January 11
Here’s the thing about Eater.com’s Deathwatch: It would be an amusing little feature except for the fact that many New York diners don’t have any more confidence in their taste in restaurants than 14-year-olds have in their taste in music or fashion or pop idols or whatever. If the cool people say you’re not supposed to like something anymore, the cool-people-wannabes stop liking it.
And so, I’m told by some insiders in the New York restaurant scene, Deathwatch can be a self-fulfilling prophecy. When a restaurant is given the kiss of Deathwatch, customers stop going. This is extraordinary and sad, and I don’t blame Eater for it — Eater’s reporting on restaurant news as it sees fit. I blame people who go to restaurants because they’re told to, not because they like them.
But with every culture there is also a counter-culture, with every fallen stock price the opportunity for bargain hunting, with every deathwatch the hope of renewed life.

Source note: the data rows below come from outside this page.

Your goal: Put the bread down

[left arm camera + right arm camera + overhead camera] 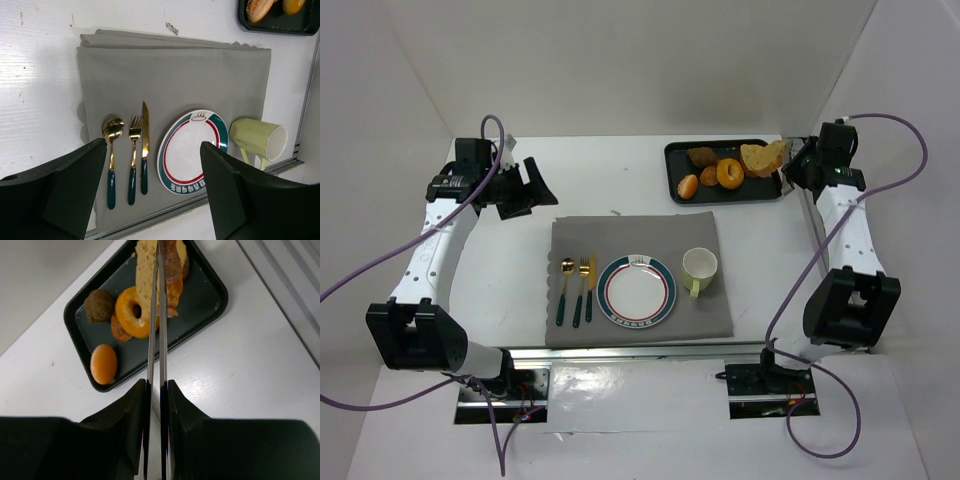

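The bread (173, 267), golden-tan with a dark brown crust, lies at the right end of the black tray (207, 295) beside a paler cream-faced slice (143, 270). In the top view the bread (757, 158) sits at the tray's right end. My right gripper (156, 383) is shut on a pair of thin metal tongs (157, 330). Their nearly closed blades reach out between the two slices, and I cannot tell if they pinch either. The right gripper (792, 168) is at the tray's right edge. My left gripper (152, 145) is open and empty, high over the left of the table (525, 190).
The tray also holds a doughnut (131, 312), a dark round bun (99, 305) and an orange oval roll (104, 363). A grey placemat (640, 235) carries a ringed plate (637, 291), a pale green cup (699, 268) on its side, and a spoon, fork and knife (577, 290).
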Tool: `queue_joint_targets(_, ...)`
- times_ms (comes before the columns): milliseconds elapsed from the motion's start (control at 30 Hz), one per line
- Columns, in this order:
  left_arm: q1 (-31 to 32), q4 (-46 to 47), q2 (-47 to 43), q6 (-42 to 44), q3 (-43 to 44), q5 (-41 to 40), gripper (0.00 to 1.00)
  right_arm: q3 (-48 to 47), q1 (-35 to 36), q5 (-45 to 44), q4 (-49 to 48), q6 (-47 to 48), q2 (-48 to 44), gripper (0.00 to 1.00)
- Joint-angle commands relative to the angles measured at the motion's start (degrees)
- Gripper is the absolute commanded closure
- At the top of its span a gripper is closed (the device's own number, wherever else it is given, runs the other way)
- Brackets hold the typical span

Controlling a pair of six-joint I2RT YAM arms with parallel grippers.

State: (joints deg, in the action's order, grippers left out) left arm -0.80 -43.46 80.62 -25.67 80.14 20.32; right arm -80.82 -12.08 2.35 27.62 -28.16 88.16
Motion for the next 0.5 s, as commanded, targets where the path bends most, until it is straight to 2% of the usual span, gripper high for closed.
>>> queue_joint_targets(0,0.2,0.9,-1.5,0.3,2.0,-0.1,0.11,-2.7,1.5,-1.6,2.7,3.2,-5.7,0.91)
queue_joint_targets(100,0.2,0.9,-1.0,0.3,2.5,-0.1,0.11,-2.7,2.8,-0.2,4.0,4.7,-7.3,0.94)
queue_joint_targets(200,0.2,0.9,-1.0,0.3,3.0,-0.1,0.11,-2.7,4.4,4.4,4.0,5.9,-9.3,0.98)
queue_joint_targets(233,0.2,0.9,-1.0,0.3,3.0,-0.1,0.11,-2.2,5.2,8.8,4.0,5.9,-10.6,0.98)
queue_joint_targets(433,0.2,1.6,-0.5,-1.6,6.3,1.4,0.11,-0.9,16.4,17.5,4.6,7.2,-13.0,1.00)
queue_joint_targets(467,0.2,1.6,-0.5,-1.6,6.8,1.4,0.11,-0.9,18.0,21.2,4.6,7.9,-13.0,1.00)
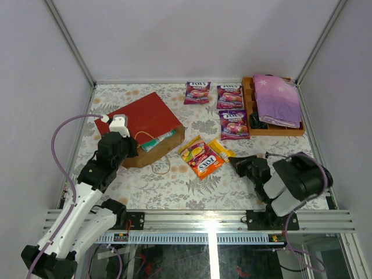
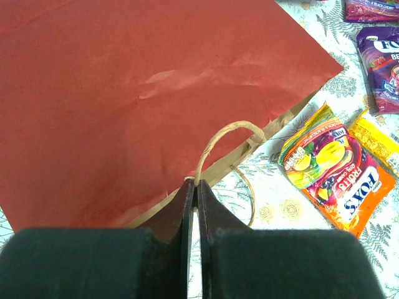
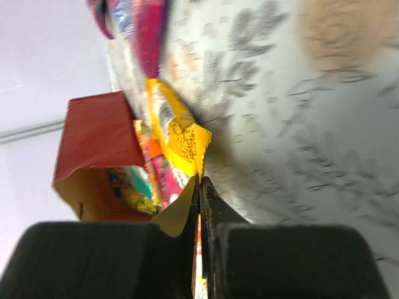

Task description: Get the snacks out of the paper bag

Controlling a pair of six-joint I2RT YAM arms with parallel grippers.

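The paper bag (image 1: 145, 116) lies flat near the left edge of the table (image 1: 174, 189), with its mouth turned to the middle. The left gripper (image 2: 192, 190) has its jaws pressed together at the mouth edge, beside the cord handle (image 2: 218, 140); it probably pinches the kraft paper there. The right gripper (image 3: 200, 185) is closed on a corner of the yellow pouch (image 1: 222, 149). An orange pouch (image 1: 208, 165) and a green-yellow pouch (image 1: 192, 147) lie between it and the bag. Three purple pouches (image 1: 229, 96) lie toward the far edge, beside the wooden tray (image 1: 279, 132) in the far right corner, which holds a purple cloth (image 1: 278, 99). The right wrist view looks into the bag's mouth, where a colourful pouch (image 3: 134, 187) lies inside. The top view shows only the end of it.
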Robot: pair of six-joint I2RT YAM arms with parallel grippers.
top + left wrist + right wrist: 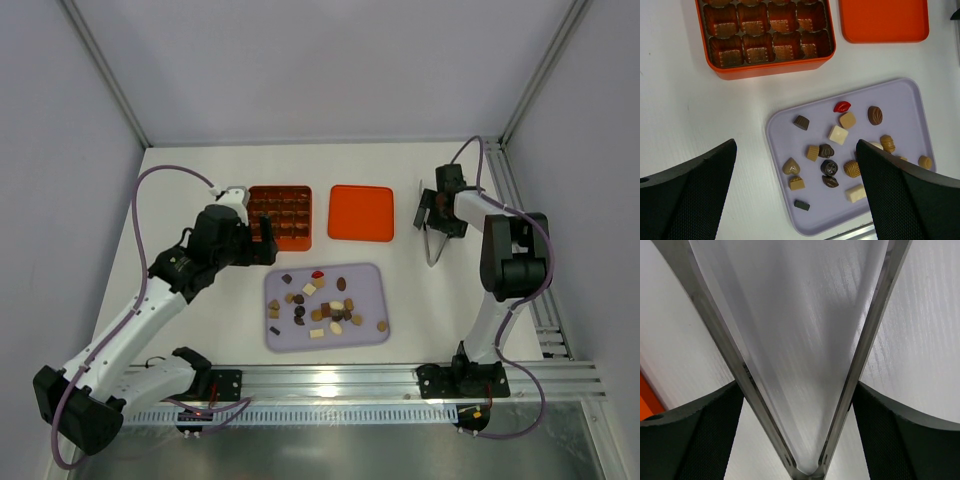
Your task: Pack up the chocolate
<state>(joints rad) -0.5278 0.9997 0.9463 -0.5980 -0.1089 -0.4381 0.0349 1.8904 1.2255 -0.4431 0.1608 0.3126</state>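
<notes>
The chocolate [325, 305], several small dark, tan, cream pieces and one red piece [842, 106], lies scattered on a lilac tray [372, 275]; the left wrist view shows them on the tray [900, 100]. The orange gridded box [280, 215] stands behind the tray, and the cells seen in the left wrist view [770, 70] hold no pieces. My left gripper [268, 243] is open and empty, hovering between box and tray [796, 145]. My right gripper [432, 215] is at the far right, its fingers closed against the two arms of metal tongs [745, 375].
The flat orange lid [361, 212] lies right of the box, and also shows in the left wrist view [885, 20]. The tongs [431, 250] point toward the near side, tips on the table. White walls enclose the table; a metal rail runs along the near edge.
</notes>
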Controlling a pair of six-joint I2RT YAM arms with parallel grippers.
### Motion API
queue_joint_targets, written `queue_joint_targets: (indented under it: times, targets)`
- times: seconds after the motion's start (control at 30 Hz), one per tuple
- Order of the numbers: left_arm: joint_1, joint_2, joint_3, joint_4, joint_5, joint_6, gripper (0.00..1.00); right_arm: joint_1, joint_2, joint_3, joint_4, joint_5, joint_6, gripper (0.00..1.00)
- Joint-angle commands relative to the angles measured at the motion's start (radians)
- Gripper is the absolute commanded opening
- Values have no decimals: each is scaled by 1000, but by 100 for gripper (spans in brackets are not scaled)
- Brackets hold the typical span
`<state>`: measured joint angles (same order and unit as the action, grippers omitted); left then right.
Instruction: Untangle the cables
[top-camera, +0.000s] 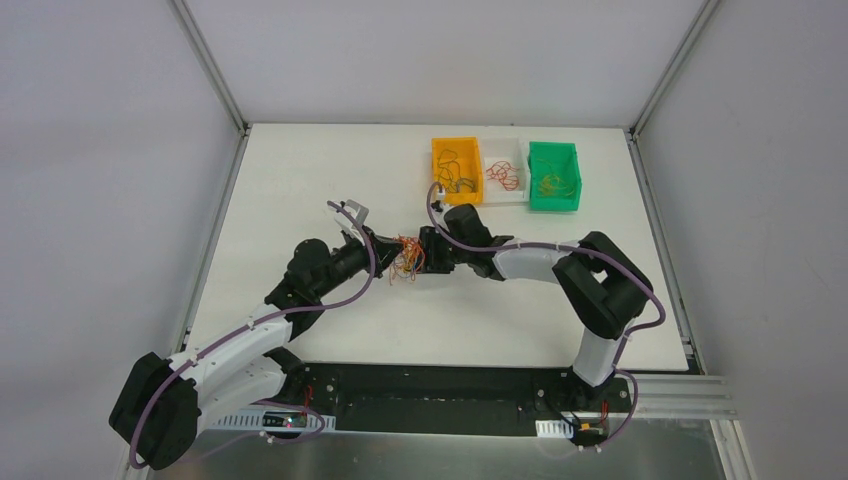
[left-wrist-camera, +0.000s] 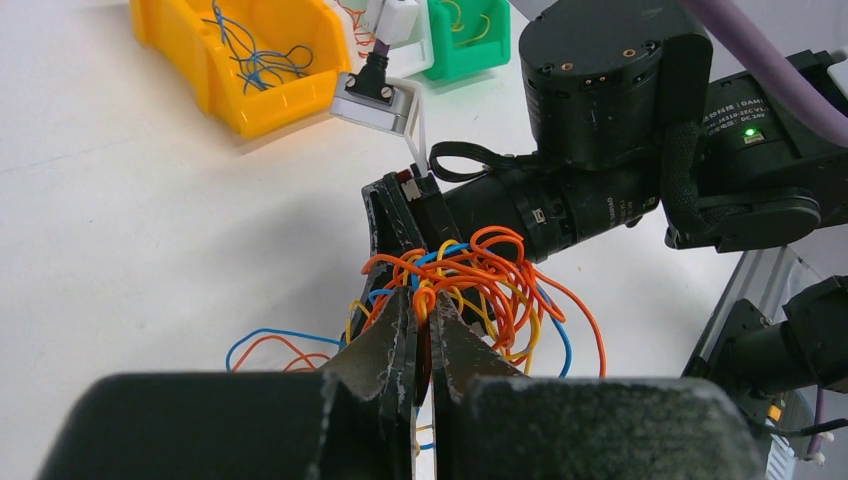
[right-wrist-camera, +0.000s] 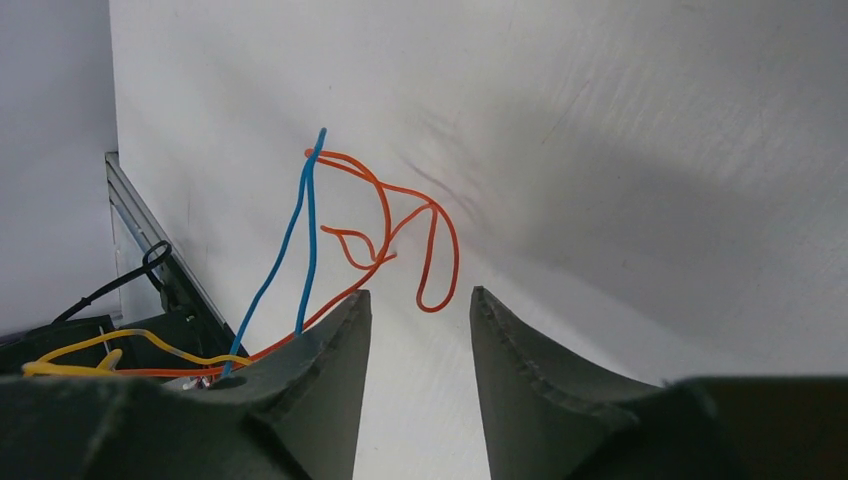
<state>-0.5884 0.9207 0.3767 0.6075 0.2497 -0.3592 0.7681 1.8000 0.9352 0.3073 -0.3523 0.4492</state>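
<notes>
The cables (top-camera: 407, 260) are a small clump of thin orange, yellow and blue wires held just above the table's middle, between my two grippers. In the left wrist view my left gripper (left-wrist-camera: 424, 298) is shut on an orange loop at the near edge of the clump (left-wrist-camera: 490, 275). My right gripper (top-camera: 428, 250) faces it from the other side of the clump. In the right wrist view the right gripper (right-wrist-camera: 420, 298) is open with nothing between its fingers. Blue and orange wires (right-wrist-camera: 380, 230) drape over its left finger (right-wrist-camera: 320, 350) and hang beyond the tips.
At the back right stand an orange bin (top-camera: 437, 170), a white tray (top-camera: 505, 196) and a green bin (top-camera: 553, 201), each holding some wires. The orange bin (left-wrist-camera: 180, 40) and green bin (left-wrist-camera: 470, 60) show behind the right arm in the left wrist view.
</notes>
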Motion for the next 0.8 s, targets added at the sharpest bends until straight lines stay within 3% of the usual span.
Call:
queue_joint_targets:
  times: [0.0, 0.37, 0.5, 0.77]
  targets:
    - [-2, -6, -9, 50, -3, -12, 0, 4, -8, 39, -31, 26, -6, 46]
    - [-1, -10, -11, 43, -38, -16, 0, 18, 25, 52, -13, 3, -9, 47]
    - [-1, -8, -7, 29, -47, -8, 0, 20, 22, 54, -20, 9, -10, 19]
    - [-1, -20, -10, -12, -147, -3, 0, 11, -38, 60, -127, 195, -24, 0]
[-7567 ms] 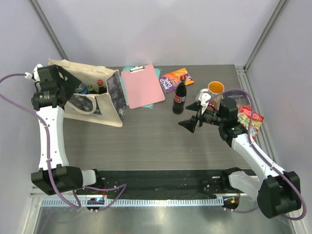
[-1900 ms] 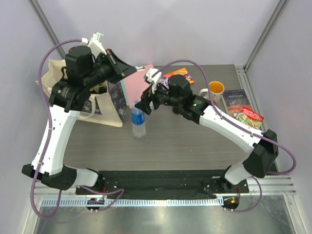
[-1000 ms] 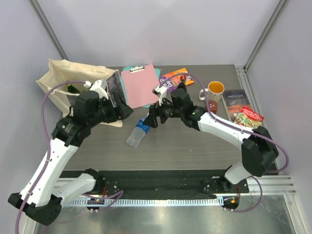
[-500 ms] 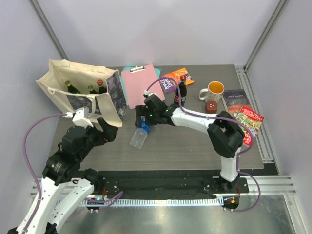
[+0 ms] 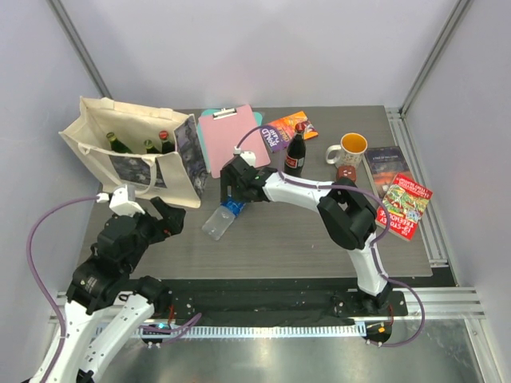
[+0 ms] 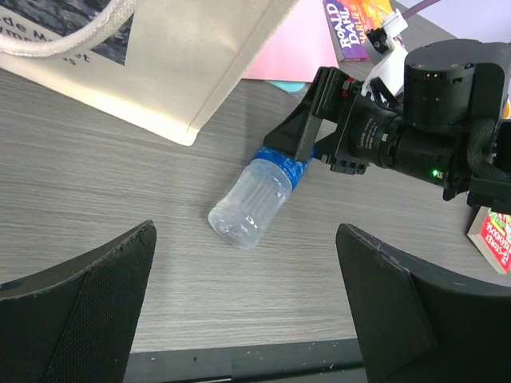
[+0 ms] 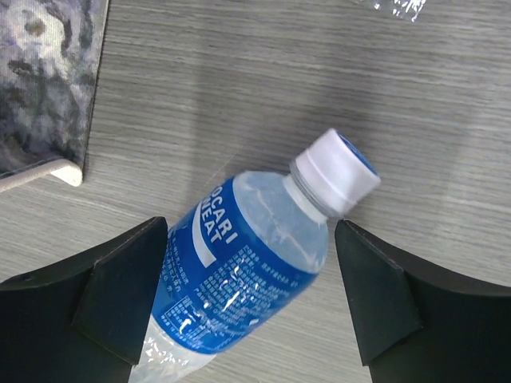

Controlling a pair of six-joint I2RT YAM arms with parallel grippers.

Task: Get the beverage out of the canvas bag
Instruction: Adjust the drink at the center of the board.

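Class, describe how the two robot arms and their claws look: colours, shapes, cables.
The left arm and right arm have white links and black joints, each trailing a purple cable. The left claw and right claw each have two broad, black, wedge-shaped fingers.

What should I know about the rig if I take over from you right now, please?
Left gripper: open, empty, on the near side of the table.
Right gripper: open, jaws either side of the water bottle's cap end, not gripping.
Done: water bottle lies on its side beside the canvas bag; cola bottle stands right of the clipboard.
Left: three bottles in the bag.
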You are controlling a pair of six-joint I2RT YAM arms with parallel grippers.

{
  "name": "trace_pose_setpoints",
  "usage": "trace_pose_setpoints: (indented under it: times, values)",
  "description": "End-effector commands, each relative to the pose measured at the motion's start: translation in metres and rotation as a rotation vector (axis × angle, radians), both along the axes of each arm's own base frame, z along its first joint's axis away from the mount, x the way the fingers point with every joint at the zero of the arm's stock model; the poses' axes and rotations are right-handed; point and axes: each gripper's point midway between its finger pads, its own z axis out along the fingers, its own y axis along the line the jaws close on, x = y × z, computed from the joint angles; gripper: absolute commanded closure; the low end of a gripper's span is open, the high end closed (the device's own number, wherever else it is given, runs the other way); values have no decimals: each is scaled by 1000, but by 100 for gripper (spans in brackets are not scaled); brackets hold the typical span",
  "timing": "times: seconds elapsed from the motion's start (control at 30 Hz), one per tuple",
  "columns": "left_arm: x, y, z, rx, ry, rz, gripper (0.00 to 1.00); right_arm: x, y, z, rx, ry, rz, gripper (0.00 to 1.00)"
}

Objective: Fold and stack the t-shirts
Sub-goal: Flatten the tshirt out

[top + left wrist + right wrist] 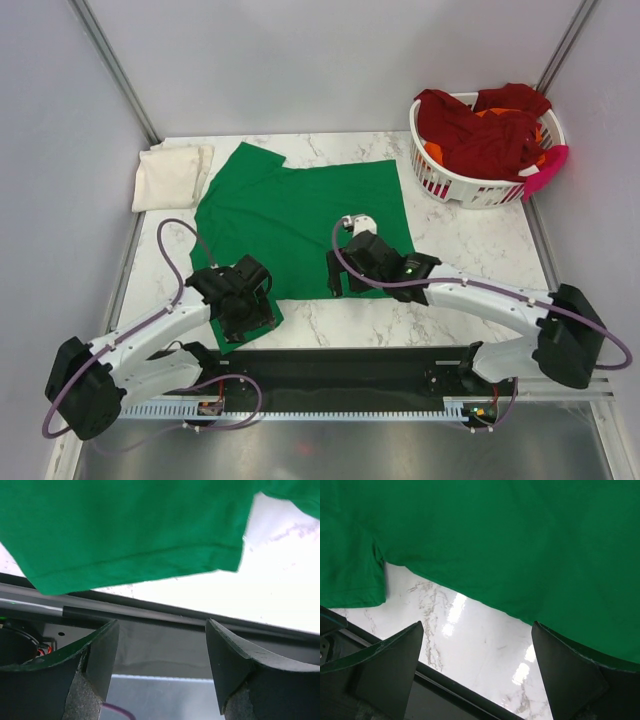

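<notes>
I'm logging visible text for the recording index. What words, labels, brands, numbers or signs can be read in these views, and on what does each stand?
No text can be read in any view.
The green t-shirt, the cream t-shirt and the laundry basket show no print or tag.
No lettering shows on the left arm or the right arm.

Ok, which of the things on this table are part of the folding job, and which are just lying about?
Job: green t-shirt, spread flat; cream t-shirt, at far left; dark red t-shirts and orange t-shirt, heaped in the white laundry basket.
Lying about: the basket itself; pink item at its rim, unclear what.
</notes>
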Motion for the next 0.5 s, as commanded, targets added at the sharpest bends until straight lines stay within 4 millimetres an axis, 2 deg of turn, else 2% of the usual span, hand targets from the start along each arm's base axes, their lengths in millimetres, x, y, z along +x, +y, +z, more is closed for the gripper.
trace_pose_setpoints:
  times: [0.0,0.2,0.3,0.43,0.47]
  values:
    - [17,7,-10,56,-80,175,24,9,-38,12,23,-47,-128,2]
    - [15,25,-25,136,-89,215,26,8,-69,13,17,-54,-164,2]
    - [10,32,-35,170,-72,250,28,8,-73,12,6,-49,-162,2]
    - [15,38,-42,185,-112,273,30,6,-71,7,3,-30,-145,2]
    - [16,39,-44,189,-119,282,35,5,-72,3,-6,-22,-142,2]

And this brings us to the latest target of Deathwatch, Josh DeChellis' BarFry. The reason for the Deathwatch: BarFry is going to be handing out free food during happy hour (hours really: 4-6 p.m., and then again from 11 p.m. to closing). Sounds to Eater like a desperate measure to drum up business. Sounds to me like an opportunity for Josh to experiment and use his drinking customers as willing guinea pigs.
Josh loves experimenting with food — and with drinks, actually, such as the extraordinary rhubarb Manhattan he made for me years ago when he was at Sumile, even before it had been renamed Sumile Sushi. They don’t all make sense economically or from the perspective of kitchen logistics, and I imagine not all of them will taste terrific, but perhaps he’s giving guests an inside look into his creative mind.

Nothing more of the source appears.